Two Trees Make a Forest by Jessica J. Lee

Two Trees Make a Forest by Jessica J. Lee

Author:Jessica J. Lee [Lee, Jessica J.]
Language: eng
Format: epub
Publisher: Penguin Canada
Published: 2020-07-28T00:00:00+00:00


9

IN TAIPEI, OVER A DINNER OF FRIED NOODLES and braised cabbage, a friend of a friend introduces me to Charlene, a Taiwanese American cinematographer born not far from where my mother grew up. She has a wry sense of humor and the kind of detached attitude I often take for confidence. I learn that Charlene was raised in Taipei in the 1980s, in the decades after my family left. I feel drawn to her as if she holds some knowledge my family lacks. A part of me, too, envies Charlene those years here. I recognize in her the transience that has marked so much of my own life, navigating between worlds, in her case between LA and Taipei. Like me, she carries the traces of body and language that come from a life overseas, the markers of movement: in posture, in small gestures, in the volume of our voices. We who make our homes elsewhere give ourselves away in the little things we can’t quite control.

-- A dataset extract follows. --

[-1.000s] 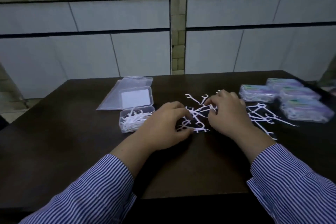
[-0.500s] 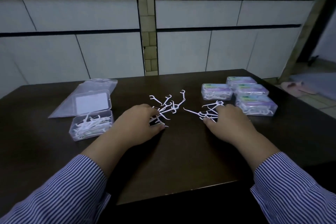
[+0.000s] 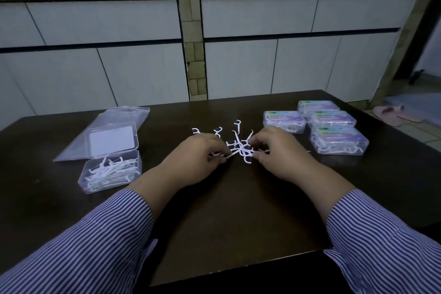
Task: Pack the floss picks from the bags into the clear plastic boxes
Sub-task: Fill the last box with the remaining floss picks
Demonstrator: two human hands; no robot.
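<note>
A person in striped sleeves (image 3: 90,243) works at a dark table (image 3: 229,217), both hands closing on a loose pile of white floss picks (image 3: 239,148) at its centre. The left hand (image 3: 195,157) lies palm down on the pile's left edge, fingers curled onto the nearest picks; the right hand (image 3: 279,150) mirrors it on the right, fingertips (image 3: 256,155) curled in and touching picks – whether either has one actually pinched cannot be told. The picks lie tangled, handles splayed every way, several bowed heads pointing toward the table's far side. Well to the left stands an open clear box (image 3: 111,170), lid tipped back, picks inside lying mostly along its length; an empty clear bag (image 3: 119,124) lies flat behind it. To the right, four closed filled boxes (image 3: 334,130) sit clustered near the table's right edge. Bare tabletop runs between the pile and the open box – and from the hands to the near edge
</note>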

Charlene tells me that though she often spends time hiking in California, she rarely ventures out in Taiwan. Some days later, on a dry morning, we meet for a journey east. We are intent on visiting Keelung Mountain, a grass-covered peak overlooking the northeastern coast, but by the time we dismount the coach at Jioufen, the sky is a heavy slate and fat drops of rain begin to fall. Tourists unfurl their umbrellas, winding their way through the awnings and up the narrow staircases of the village toward the food stalls, brightly lit in their rain ponchos. We stride onward, past the lanes, tying our hoods around our faces, our skin softening with the wash of water. At the base of the mountain, we check our laces and begin our route up the irregular stone steps, watching the rain pour down the hillside toward the harbor and the sea.

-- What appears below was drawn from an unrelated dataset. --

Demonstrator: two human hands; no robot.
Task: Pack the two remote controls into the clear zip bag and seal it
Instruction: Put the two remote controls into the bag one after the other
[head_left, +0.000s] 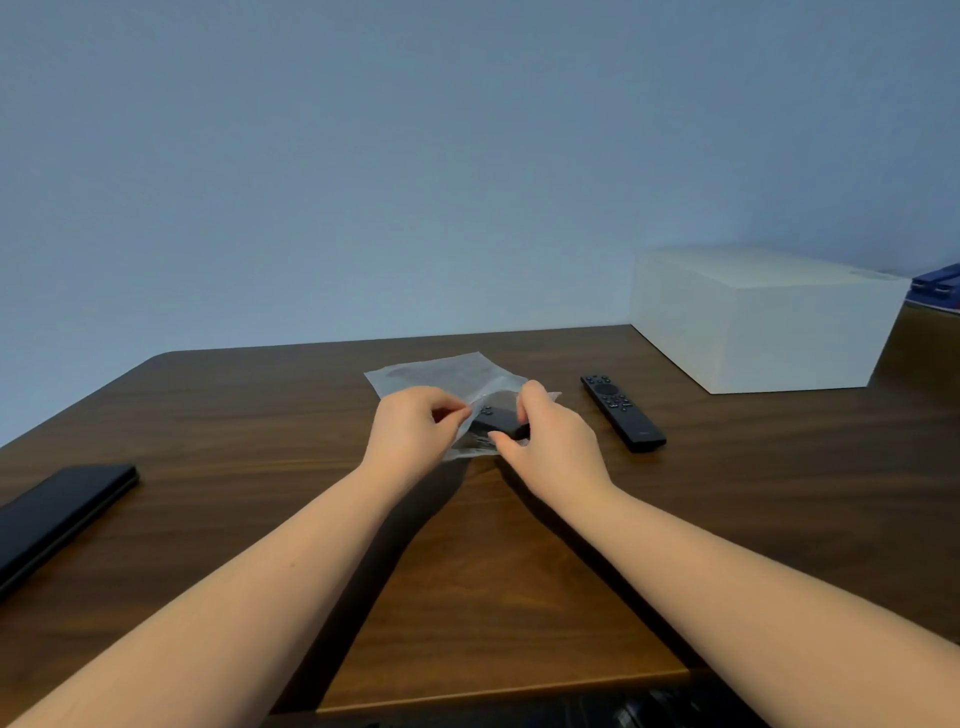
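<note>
A clear zip bag lies in the middle of the dark wooden table. My left hand pinches the bag's near edge by its mouth. My right hand grips a black remote control whose far end lies inside the bag's mouth, seen through the plastic. A second black remote control lies flat on the table to the right of my right hand, apart from the bag, buttons up.
A white box stands at the back right of the table, with a blue object behind it. A flat black device lies at the table's left edge. The wall runs behind the table's far edge.
</note>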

From the midpoint of the mountain, I can just about see Jioufen, the village on the hills, and Keelung’s curving coastline, distant in a veil of rain. Pale lights twinkle in the gray, and fog blots out the borderland of the shore.

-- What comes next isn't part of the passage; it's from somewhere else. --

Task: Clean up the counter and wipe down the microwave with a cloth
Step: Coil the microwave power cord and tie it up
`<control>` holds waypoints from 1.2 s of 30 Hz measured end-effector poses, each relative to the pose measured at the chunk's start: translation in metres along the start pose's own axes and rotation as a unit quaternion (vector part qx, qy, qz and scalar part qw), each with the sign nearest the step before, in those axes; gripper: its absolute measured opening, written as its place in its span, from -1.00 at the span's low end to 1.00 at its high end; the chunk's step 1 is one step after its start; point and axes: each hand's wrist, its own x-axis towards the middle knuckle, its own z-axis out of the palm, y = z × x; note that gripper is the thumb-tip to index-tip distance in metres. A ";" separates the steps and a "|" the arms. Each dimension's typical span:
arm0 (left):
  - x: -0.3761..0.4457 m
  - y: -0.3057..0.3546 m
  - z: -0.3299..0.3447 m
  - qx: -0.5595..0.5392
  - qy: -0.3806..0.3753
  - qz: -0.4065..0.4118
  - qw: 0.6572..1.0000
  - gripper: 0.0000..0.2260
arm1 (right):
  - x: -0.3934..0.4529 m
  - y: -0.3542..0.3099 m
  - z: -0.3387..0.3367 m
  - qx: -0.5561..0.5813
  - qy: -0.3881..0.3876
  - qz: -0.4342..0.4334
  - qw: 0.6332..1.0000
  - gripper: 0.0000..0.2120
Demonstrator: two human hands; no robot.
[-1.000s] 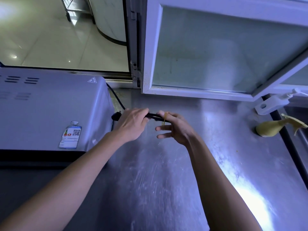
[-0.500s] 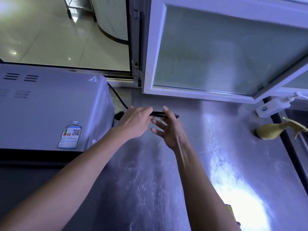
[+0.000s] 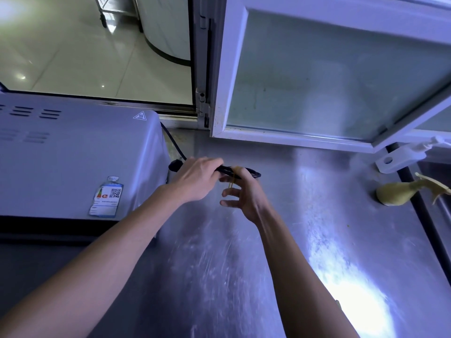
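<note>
A white microwave (image 3: 73,162) stands on the left of the steel counter (image 3: 305,215), seen from above. Its black power cord (image 3: 251,172) runs from behind it and is bunched into a folded bundle just right of the microwave. My left hand (image 3: 195,179) grips that bundle. My right hand (image 3: 244,193) is at the bundle's right end and pinches a yellow rubber band (image 3: 233,178) looped around the cord, its other fingers spread. No cloth shows.
An open white-framed window (image 3: 317,76) hangs over the back of the counter, its latch (image 3: 400,157) sticking out at the right. A yellowish crumpled thing (image 3: 400,193) lies by the dark strip at the counter's right edge. Behind the microwave an opening shows a tiled floor.
Both hands have stayed on the cord bundle. The right hand has shifted along it and turned, working the yellow band around the cord; the fingers now spread below the bundle.
</note>
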 end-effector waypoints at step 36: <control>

Between her curses about the incline of the steps, Charlene begins to distract me with tales of the food we can eat after our hike: feather-light taro balls and hot ginger soup, ice cream wrapped with peanut and coriander. Jioufen has become popular with tourists because of its lantern-lined alleyways, said to have inspired the Hayao Miyazaki film Spirited Away. In that story, when a girl loses her family she becomes a ghost herself.

The final flight of steps takes us through a mist so thick we cannot see each other. We walk directly into the rain cloud and emerge to white fog on the peak. Below us, a bed of clouds blocks the view of the sea below. The northeast is the monsoon corridor; the winter storm makes its way across the island from the East China Sea. Cold to the bone, we stand for a while, unseeing, cradled by cloud.